%%
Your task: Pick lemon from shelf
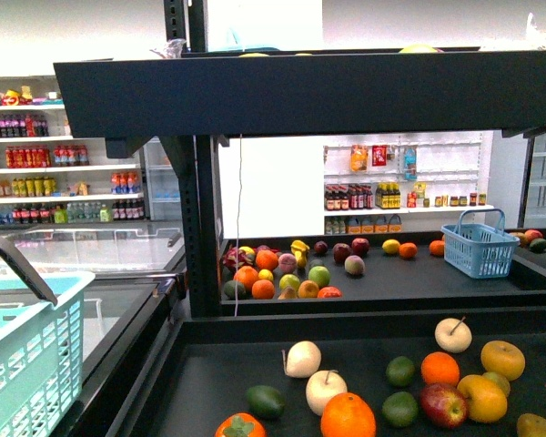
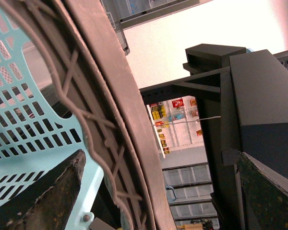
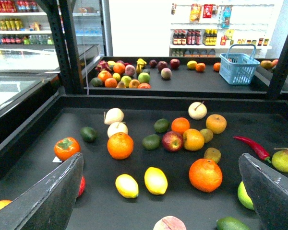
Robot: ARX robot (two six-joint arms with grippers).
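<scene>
In the approach step, the right tool [image 3: 159, 160], fingers spread wide, hovers above the lemon [image 3: 155, 180] near the front edge of the shelf [image 3: 29, 143], and next must descend and pinch it.

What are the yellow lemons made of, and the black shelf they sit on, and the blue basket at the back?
The lemons look smooth, evenly bright and slightly shiny: real peel or plastic, the pictures cannot settle it. The shelf looks like black painted metal: matte tray, uprights with punched holes. The blue basket looks like moulded plastic, with a regular lattice wall.
</scene>
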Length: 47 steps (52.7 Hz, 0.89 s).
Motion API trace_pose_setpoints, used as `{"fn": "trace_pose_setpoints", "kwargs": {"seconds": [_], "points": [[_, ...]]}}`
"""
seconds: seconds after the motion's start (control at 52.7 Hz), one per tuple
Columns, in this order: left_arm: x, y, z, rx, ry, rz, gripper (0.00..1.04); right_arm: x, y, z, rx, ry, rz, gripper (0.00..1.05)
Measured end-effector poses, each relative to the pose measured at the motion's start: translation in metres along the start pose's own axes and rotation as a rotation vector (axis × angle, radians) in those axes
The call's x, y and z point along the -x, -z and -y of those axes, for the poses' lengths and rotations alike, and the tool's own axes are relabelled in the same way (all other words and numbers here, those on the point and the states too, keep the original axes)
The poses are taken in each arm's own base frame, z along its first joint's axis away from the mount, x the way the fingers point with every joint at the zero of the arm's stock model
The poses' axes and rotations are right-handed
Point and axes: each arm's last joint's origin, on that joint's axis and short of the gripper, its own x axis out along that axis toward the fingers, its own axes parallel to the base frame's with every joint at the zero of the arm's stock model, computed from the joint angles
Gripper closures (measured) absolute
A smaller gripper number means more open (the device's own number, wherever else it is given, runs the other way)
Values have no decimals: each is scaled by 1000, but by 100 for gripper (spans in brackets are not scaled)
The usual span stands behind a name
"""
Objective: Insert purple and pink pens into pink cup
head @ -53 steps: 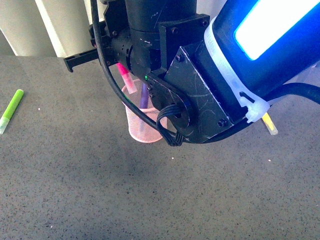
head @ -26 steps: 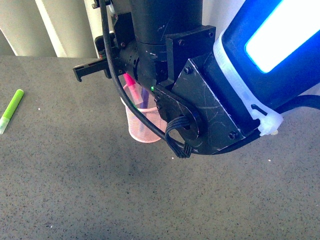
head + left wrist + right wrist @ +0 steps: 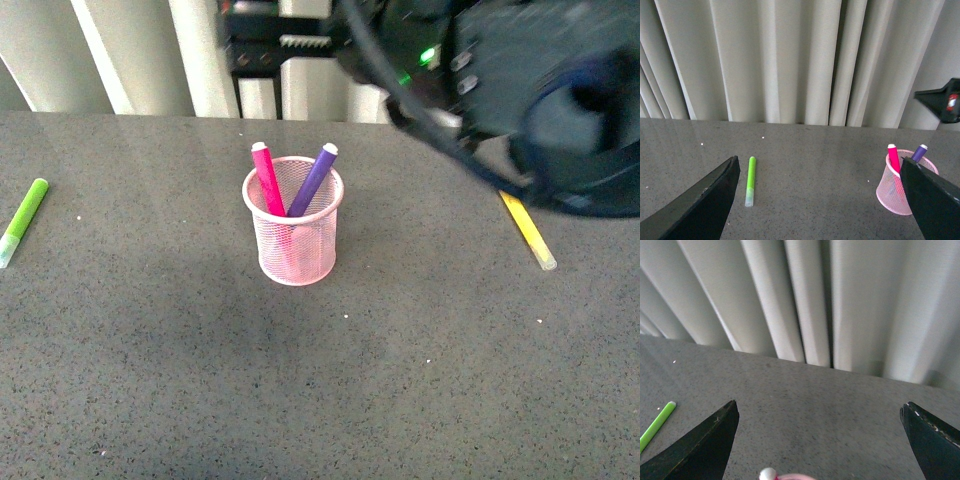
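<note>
The pink cup [image 3: 293,240] stands upright mid-table. The pink pen [image 3: 266,180] and the purple pen [image 3: 314,178] both stand in it, leaning apart, caps up. My right gripper [image 3: 820,407] is open and empty, raised above and behind the cup. Only a white pen cap [image 3: 768,474] and a bit of the cup's rim [image 3: 795,477] show at the edge of its view. My left gripper [image 3: 818,164] is open and empty, held back from the table. In its view the cup [image 3: 897,195] with the pink pen [image 3: 894,157] and the purple pen [image 3: 919,152] sits beside one finger [image 3: 935,200].
A lime-green marker [image 3: 22,220] lies at the table's left and also shows in the left wrist view [image 3: 750,181]. A yellow marker [image 3: 528,230] lies to the right of the cup. My blurred right arm [image 3: 530,90] fills the upper right. Curtains hang behind the table.
My right arm has lifted up and back from over the cup, uncovering it. The pink pen, held above the cup before, now stands in it beside the purple one.
</note>
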Motion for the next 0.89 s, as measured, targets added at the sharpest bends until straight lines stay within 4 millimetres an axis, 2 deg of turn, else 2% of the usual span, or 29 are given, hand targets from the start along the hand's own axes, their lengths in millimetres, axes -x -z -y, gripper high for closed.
{"fn": "trace_pose_setpoints", "kwargs": {"seconds": [0.076,0.133,0.228,0.266,0.323,0.418,0.589,0.646,0.722,0.778,0.892], "points": [[0,0,0,0,0,0,7,27,-19,22,-51,98,-37,7],[0,0,0,0,0,0,7,60,-30,45,-72,203,-79,7],[0,0,0,0,0,0,7,101,-35,67,-68,290,-86,7],[0,0,0,0,0,0,7,124,-35,78,-60,327,-85,7],[0,0,0,0,0,0,7,143,-33,85,-47,356,-76,7],[0,0,0,0,0,0,7,156,-35,88,-37,376,-49,7],[0,0,0,0,0,0,7,157,-33,88,-21,368,-59,7],[0,0,0,0,0,0,7,159,-27,91,28,375,57,17],[0,0,0,0,0,0,7,177,-16,97,85,363,204,35],[0,0,0,0,0,1,7,192,-13,102,98,373,237,49],[0,0,0,0,0,1,7,208,-4,106,108,377,241,68]]}}
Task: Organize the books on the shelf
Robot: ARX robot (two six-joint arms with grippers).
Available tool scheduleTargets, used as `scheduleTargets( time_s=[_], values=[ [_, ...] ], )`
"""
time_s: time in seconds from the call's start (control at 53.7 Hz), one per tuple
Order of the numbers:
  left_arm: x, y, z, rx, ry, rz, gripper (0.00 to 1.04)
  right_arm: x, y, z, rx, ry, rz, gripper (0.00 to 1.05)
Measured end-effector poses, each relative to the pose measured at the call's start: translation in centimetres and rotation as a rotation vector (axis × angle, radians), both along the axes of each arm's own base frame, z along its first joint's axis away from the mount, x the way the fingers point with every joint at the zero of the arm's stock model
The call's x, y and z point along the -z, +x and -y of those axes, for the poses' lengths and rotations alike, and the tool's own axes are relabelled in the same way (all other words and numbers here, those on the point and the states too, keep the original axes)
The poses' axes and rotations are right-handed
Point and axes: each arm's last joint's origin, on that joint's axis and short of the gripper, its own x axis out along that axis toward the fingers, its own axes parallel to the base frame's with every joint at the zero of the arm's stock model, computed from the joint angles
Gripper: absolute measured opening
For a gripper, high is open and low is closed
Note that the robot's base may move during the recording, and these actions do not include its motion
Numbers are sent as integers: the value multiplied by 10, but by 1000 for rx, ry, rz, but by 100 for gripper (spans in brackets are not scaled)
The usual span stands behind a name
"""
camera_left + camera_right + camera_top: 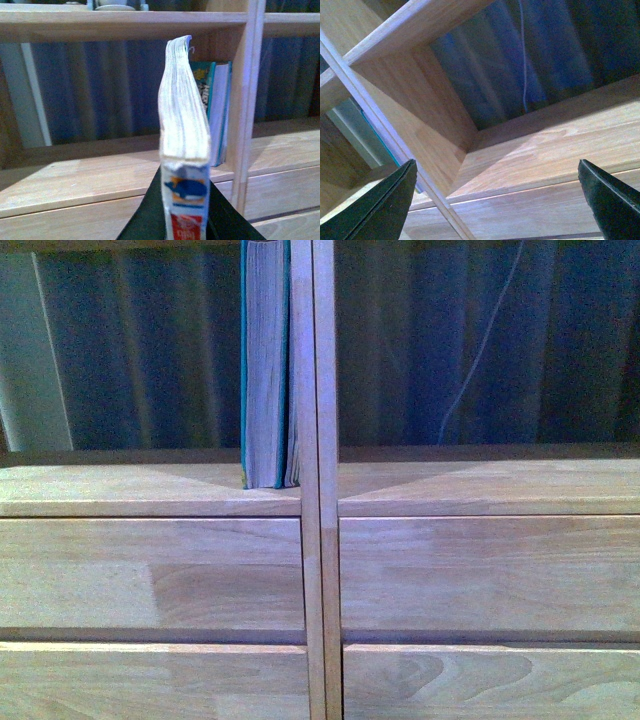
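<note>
**Shelf unit.** The shelf (320, 490) was pale natural wood w/ visible grain, twin bays split by paired vertical uprights. The drawer fronts (150, 575) below were flat, handleless and rectangular, separated by dark horizontal gaps. Open back; a blue pleated curtain (150, 350) showed behind, w/ a thin white cord (480, 340) hanging in the right bay.

**Teal book.** The teal book (265, 360) was thick, w/ thin teal covers and greyish, finely lined page edges facing outward. Pos.: upright on the left bay's board, just beside the centre upright. Contact w/ the upright could not be confirmed.

**White paperback.** The white paperback (184, 130) was thinner, w/ white, slightly fanned page edges. Its end showed a blue illustration over a red block w/ characters. Pos.: held on edge in front of the left bay, nearer the camera than the teal book, not on the board.

**Grippers.** The left gripper (186, 200) had dark, smooth, wedge-shaped fingers (145, 220) clamped on the paperback, one each side. The right gripper (495, 200) faced the right bay, jaws spread wide, grasping nothing; fingertips (375, 210) matte black and tapered.
</note>
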Motion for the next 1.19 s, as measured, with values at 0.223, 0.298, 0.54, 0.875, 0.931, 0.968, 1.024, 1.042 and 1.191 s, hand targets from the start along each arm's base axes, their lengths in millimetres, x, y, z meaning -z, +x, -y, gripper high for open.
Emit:
scheduleTargets(
  time_s=[0.223,0.298,0.54,0.875,0.931,0.968,1.024,1.042,1.191],
  values=[
    [15,11,-16,-96,25,12,7,0,0,0,1,-1,0,98],
    [21,21,-19,-96,17,0,7,0,0,0,0,-1,0,98],
    [28,91,-24,-74,-5,-11,7,0,0,0,1,-1,0,98],
    [7,182,-6,-72,45,-36,7,0,0,0,1,-1,0,98],
    [4,194,-1,-62,42,-38,7,0,0,0,1,-1,0,98],
    [2,201,3,-57,43,-37,7,0,0,0,2,-1,0,98],
    [-1,215,12,-47,38,-41,7,0,0,0,2,-1,0,98],
    [-2,217,13,-45,38,-40,7,0,0,0,2,-1,0,98],
    [-1,243,33,-32,55,-38,7,0,0,0,2,-1,0,98]
  ],
)
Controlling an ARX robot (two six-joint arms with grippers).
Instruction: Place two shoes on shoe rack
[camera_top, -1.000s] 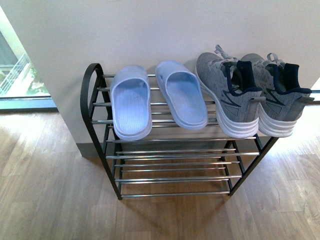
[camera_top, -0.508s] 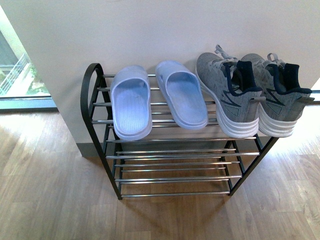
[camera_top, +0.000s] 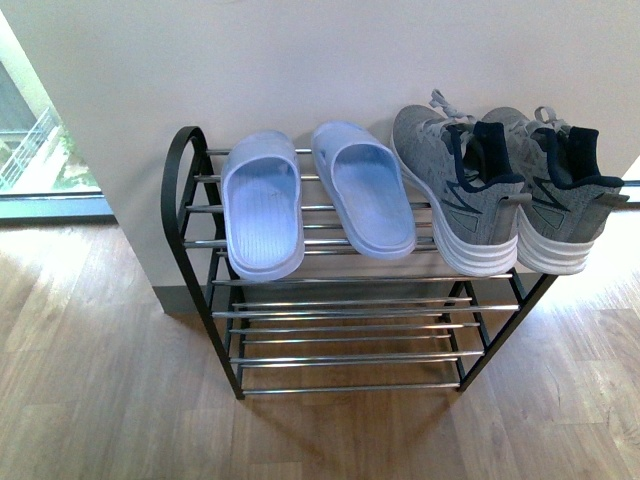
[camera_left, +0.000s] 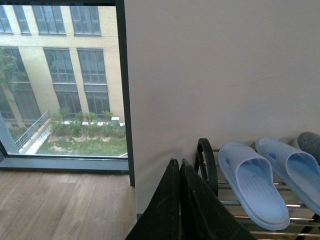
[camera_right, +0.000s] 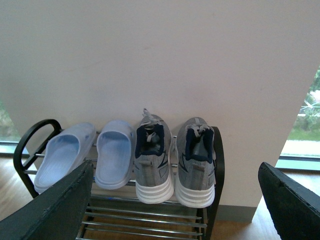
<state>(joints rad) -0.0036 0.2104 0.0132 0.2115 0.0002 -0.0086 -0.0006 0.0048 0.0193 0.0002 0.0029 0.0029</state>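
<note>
Nothing moved since earlier frame, two shoes (camera_top: 510, 195) at shoe rack (camera_top: 340, 310) top's right edge, left gripper (camera_left: 179, 200) pressed together, right gripper (camera_right: 175, 210) spread

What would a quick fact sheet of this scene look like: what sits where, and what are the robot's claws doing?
Shoe rack: black frame, chrome bars, against a white wall
Top tier, left part: two light blue slippers, toes to the wall
Top tier, right part: two grey sneakers, side by side, heels outward
Lower tiers: nothing visible on them
Left gripper: shut, holding nothing, away from the rack
Right gripper: open, holding nothing, facing the sneakers
Floor: wood planks
Task state: both sneakers appear placed
</note>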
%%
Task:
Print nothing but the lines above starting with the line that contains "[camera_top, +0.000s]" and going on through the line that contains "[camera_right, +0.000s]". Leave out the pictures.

Written solution:
[camera_top, +0.000s] 
[camera_left, +0.000s] 
[camera_right, +0.000s] 

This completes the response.